- **Work order**: Every line from the one containing "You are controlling" down to the last line of the listing below should be restated exactly, and nothing else.

::: Data provided

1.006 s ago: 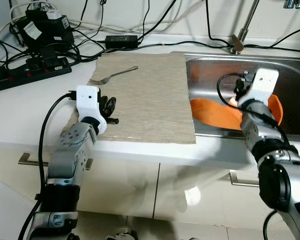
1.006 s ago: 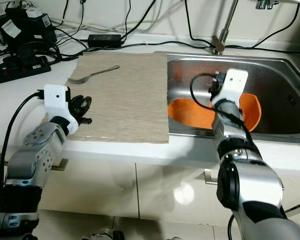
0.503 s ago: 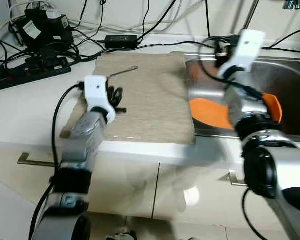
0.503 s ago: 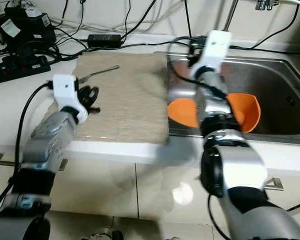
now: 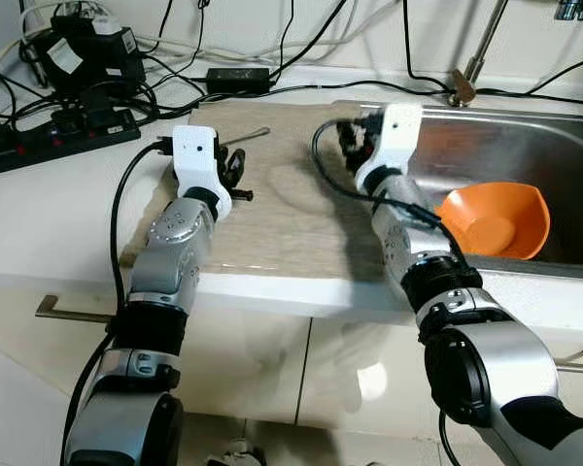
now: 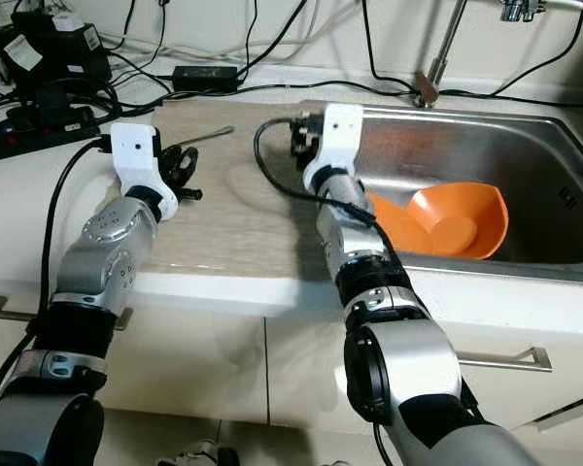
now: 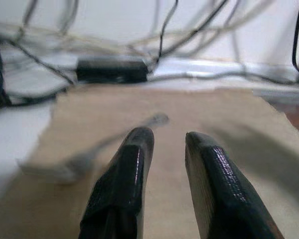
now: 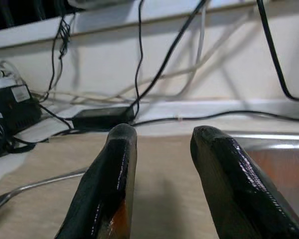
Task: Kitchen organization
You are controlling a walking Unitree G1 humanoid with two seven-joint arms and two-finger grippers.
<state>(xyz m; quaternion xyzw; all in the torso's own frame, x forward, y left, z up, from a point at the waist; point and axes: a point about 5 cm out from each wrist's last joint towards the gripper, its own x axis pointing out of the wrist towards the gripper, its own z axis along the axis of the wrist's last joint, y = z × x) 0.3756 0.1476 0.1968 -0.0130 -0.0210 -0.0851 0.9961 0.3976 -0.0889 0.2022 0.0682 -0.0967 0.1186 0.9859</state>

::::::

- **Task solution**:
You are controlling a walking Unitree G1 humanoid with two seven-joint arms and two-finger grippers.
<state>(xyz m; quaternion xyzw; all in the torso's own frame, x forward, y left, z up, from a point at the waist; point and axes: a point about 5 cm out from each wrist's last joint towards the gripper, its own x axis pointing out of the wrist towards the gripper, its own z axis along the axis of the wrist's last joint, y = z × x) 0.3756 0.1476 0.1968 -0.0130 -0.0210 -0.0851 0.9961 0.3976 -0.0889 0.2022 0.0682 -0.0967 0.1186 0.9859</state>

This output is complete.